Friars Minor and martyrs

Daniel and companions were seven Friars Minor martyred at Ceuta on 10 October 1227, according to the Chronicle of the Twenty-Four Generals of the Order of Friars Minor (c. 1370). Their story is likely a legend or fabrication. The names of Daniel's companions are borrowed from the authentic account of the martyrdom of Berard of Carbio and his companions in 1220.

Daniel and his companions are venerated as saints by the Catholic Church.

==Story==
The martyrdom of Berard of Carbio and his companions in 1219 had inflamed many of the religious of the Order of Friars Minor with the desire of preaching the gospel in non-Christian lands; and in 1227, the year following Francis of Assisi's death, six religious of Tuscany, Agnellus (Agnello), Samuel, Donulus, Leo, Hugolinus (Ugolino), and Nicholas, petitioned Elias of Cortona, then vicar-general of the Order, for permission to preach the gospel to the Muslims of the Maghreb.

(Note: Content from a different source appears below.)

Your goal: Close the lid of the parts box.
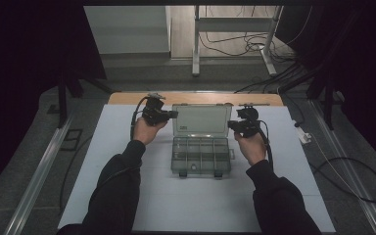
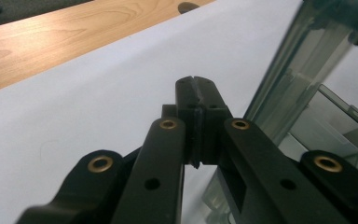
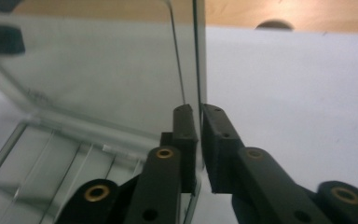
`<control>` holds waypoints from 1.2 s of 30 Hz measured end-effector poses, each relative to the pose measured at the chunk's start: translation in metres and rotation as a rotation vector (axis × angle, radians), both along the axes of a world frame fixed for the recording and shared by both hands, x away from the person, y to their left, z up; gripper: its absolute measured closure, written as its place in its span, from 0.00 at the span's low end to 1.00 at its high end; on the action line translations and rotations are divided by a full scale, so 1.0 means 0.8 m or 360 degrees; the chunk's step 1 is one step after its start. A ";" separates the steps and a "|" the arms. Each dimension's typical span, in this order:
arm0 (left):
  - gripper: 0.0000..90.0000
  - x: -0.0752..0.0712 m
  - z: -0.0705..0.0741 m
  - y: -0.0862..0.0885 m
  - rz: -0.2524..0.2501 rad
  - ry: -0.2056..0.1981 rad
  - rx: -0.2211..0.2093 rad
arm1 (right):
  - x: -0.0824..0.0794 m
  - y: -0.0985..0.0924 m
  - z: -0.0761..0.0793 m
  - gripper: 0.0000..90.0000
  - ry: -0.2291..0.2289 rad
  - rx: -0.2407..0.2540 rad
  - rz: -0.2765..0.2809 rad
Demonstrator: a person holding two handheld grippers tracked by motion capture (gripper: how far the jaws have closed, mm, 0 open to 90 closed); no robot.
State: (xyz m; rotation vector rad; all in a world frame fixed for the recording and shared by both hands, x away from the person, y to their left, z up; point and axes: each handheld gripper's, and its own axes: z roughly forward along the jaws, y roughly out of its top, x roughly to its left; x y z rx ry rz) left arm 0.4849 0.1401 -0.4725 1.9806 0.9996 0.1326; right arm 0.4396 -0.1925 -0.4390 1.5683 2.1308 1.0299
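The organizer box (image 1: 201, 155) stands open, lid (image 1: 201, 119) raised. The left gripper (image 1: 172, 114) sits pinched together beside the lid; the right gripper (image 1: 232, 125) narrowly straddles the lid's edge, apparently letting go.

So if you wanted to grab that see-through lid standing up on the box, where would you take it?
Probably by a free side edge of the lid, coming in from the side. It stands almost upright as a thin flat panel, so narrow jaws can straddle the edge. The right gripper has that edge between its jaws, a small gap showing. The left gripper, jaws shut, sits by the opposite edge.
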 end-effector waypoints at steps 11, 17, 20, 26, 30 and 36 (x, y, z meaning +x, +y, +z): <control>0.99 -0.024 0.006 0.002 -0.0064 -0.0028 0.0015 | -0.024 -0.006 0.002 0.99 0.0061 -0.0113 0.0197; 0.99 -0.037 0.010 0.006 -0.0093 -0.0044 0.0005 | -0.039 -0.001 0.011 0.99 -0.0003 -0.0102 0.0355; 0.99 -0.042 0.012 0.006 -0.0107 -0.0053 0.0009 | -0.044 -0.001 0.014 0.99 -0.0017 -0.0072 0.0392; 0.99 -0.057 0.018 0.006 -0.0160 -0.0079 -0.0011 | -0.059 -0.002 0.020 0.99 -0.0045 -0.0034 0.0456; 0.98 -0.067 0.022 0.000 -0.0194 -0.0094 0.0010 | -0.069 -0.007 0.026 0.99 -0.0061 -0.0017 0.0471; 0.98 -0.083 0.027 -0.001 -0.0208 -0.0097 0.0063 | -0.083 -0.011 0.028 0.99 -0.0067 -0.0005 0.0502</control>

The six missionaries went first to Spain, where they were joined by Daniel, Minister Provincial of Calabria, who became their superior. They set sail from Spain and on 20 September reached the coast of Africa, where they remained for a few days in a small village inhabited mostly by Christian merchants just beyond the walls of the Saracen city of Ceuta.

Finally, very early on Sunday morning, they entered the city, and immediately began to preach the gospel and to denounce Islam. They were soon apprehended and brought before the sultan who, thinking that they were mad, ordered them to be cast into prison. Here they remained until the following Sunday when they were again brought before the sultan, who, by promises and threats, endeavoured in vain to make them deny the Christian religion. They were all executed as each one approached Daniel, the superior, to ask his blessing and permission to die for Christ. They were all beheaded.

Daniel and his companions were canonized by Leo X in 1516. Their feast is kept in the Franciscan Order on the thirteenth of October.